工事写真とは?
あらゆる工事において、その工事の進行状況や進行内容などすべての過程と工事を適切に行ったことを証明する必要があります。そこで証明する際に証拠となるのが工事写真です。
工事写真では、工事の着工前から完了までの各施工段階における施工状況や過程を記録し、当該工事が正しく行われているかを確認することができます。この写真は問題が起こった際の証拠になるだけでなく、施工後に問題が発生した場合や工事後の維持管理にも用いることができます。 一言で工事写真と言っても「土木」「建築」「電気」など業種ごとに撮影項目が異なります。そこで今回は「電気工事」にポイントを絞って、工事写真を撮る目的や方法などを説明します。
工事写真を撮る重要性
工事写真はなぜ重要なのでしょうか?ここでは工事写真の役割について見ることで、工事写真の重要性について見てみましょう。

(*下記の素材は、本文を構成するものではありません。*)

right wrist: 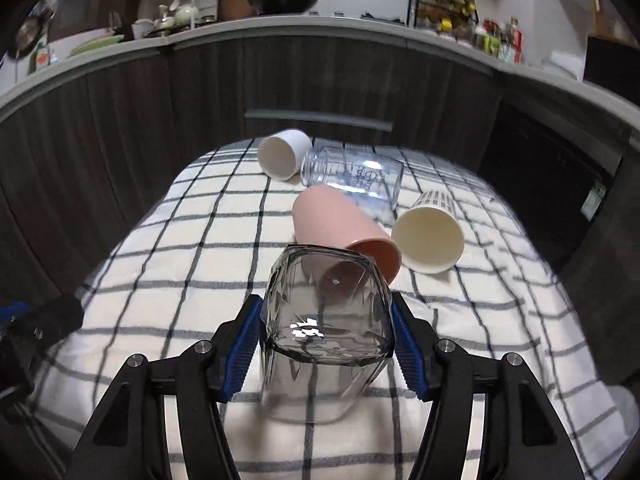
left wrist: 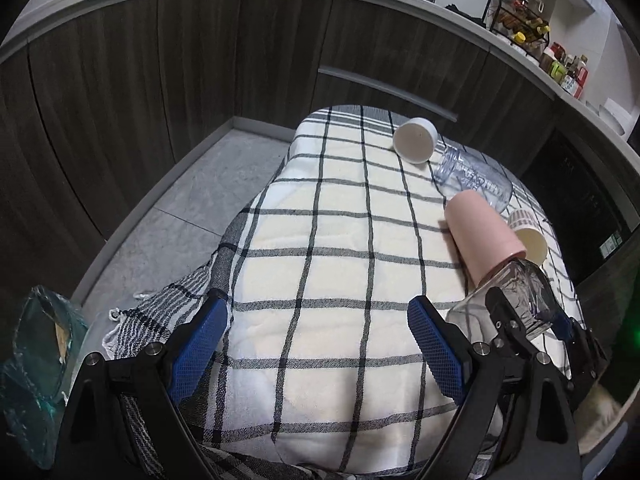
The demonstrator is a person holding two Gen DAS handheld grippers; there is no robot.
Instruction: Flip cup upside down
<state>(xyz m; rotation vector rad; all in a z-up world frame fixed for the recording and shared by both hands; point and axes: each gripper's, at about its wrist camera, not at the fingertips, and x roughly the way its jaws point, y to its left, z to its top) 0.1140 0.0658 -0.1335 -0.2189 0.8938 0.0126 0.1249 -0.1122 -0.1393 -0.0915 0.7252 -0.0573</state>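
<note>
My right gripper point(right wrist: 326, 334) is shut on a clear square glass cup point(right wrist: 324, 320), base up, its mouth down on the checked cloth point(right wrist: 160, 272). The same cup point(left wrist: 516, 300) shows in the left wrist view, held by the right gripper point(left wrist: 532, 320). My left gripper point(left wrist: 318, 340) is open and empty above the cloth point(left wrist: 320, 240), left of the cup. A pink cup point(right wrist: 340, 224) lies on its side just behind the glass cup.
Behind lie a white cup point(right wrist: 282, 154), a clear bottle point(right wrist: 354, 178) and a cream patterned cup point(right wrist: 430, 234), all on their sides. Dark cabinets point(right wrist: 200, 92) stand beyond the table. The floor point(left wrist: 192, 196) and a green bag point(left wrist: 36, 356) are at the left.
</note>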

工事写真を撮影することによって、完成後見えなくなってしまう部分や、全ての施工過程が適切に行われたことを証明するために必要です。 工事写真の役割は以下の5つが挙げられます。
- 施工過程の記録
- 使用材料の記録
- 品質管理の確認
- 完成後の維持管理の資料
- 問題発生時の資料
電気工事写真の撮影内容
工事写真を撮る際には写真の中に含める要素が定められています。これは電気工事においても同様です。撮影する内容については以下の7つです。
- 工程・加工の前後
- 工事箇所
- 工事種目・分類
- 撮影年月日
- 施工方法・施工状況
- 規格・寸法・表示マークなど
- 立会人・請負業者
これらの要素を工事写真内に含める必要がありますが、写真のみだと分かりにくい場合もあると思います。その場合は縮尺や説明を書いた黒板も一緒に撮影します。
電気設備工事における撮影対象について
気設備工事を含むあらゆる工事全般について、文部科学省が『工事写真撮影要領』を定めています。ここでは工事種目、または分類別に撮影項目とその撮影対象について説明されています。 今回は電気設備工事の中でも一般事項の撮影項目とその撮影対象について説明します。
- 着工前の状況
撮影対象:敷地、周辺の状況など - 改修前の状況
撮影対象:改修前の状況 - 工事現場管理
撮影対象:工事関係者表示標識などの提示状況 / 養生(既存施設および工事目的物の施工済み部分) - 安全対策
撮影対象:工事現場内や、第三者・周辺対策などの実施状況 / 法令に基づく措置状況 - 環境対策
撮影対象:騒音や振動対策などの実施状況 / 法令に基づく措置状況 - 障害物
撮影対象:障害物の位置、寸法、形状など / 障害物の処理状況と処理後の状況 - 発生材
撮影対象:分別状況 / 搬出業者名が分かるようにした搬出状況 / 廃棄場 - 仮設
撮影対象:機材置き場や足場などの状況 / 指定仮説の状況
出典:文部科学省ホームページ
電気設備工事の工事写真における注意事項
工事写真には禁止されている点や注意すべき点があります。
工事写真の編集は行わない。
工事写真の編集は原則禁止されています。この理由としては、工事写真は資料や証拠として利用されるためです。そのため編集してしまうと資料や証拠としての信頼性を失うことに繋がります。
撮影計画を立て、不可視の部分の撮り逃しをなくす。
一度施工してしまうと、中を壊さない限り確認が不可能という部分もあります。そのためあらかじめ撮影計画を立てて写真撮影が必要な部分をまとめておくことで、撮り逃しをなくし、資料や証拠として役に立つ工事写真を撮影することができます。
写真を撮影したらすぐに確認する。
工事写真を撮影したらすぐその場で確認する必要があります。写真撮影をした際に、必要なものが写っていない、不要なものが写り込んでいる、光の加減で見づらいなどといった理由で、写真が十分な証拠や資料として使えない場合があります。前述の通り、画像を編集することは禁止されています。そのため撮影した工事写真が適切でない場合はその場ですぐに取り直す必要があります。
まとめ
ここまで工事写真の重要性と電気工事の施工における撮影対象などを見てきました。工程ごとに工事写真をきちんと撮ったものを提出することで、適切な工事をしているという証明にもなるため、業者としての信頼度も上昇するでしょう。
あらゆる工事において工事写真は必要不可欠であり、それは電気工事においても同様です。電気工事における撮影基準や撮影対象物をしっかりおさえることで、適切な工事写真を撮影していきましょう。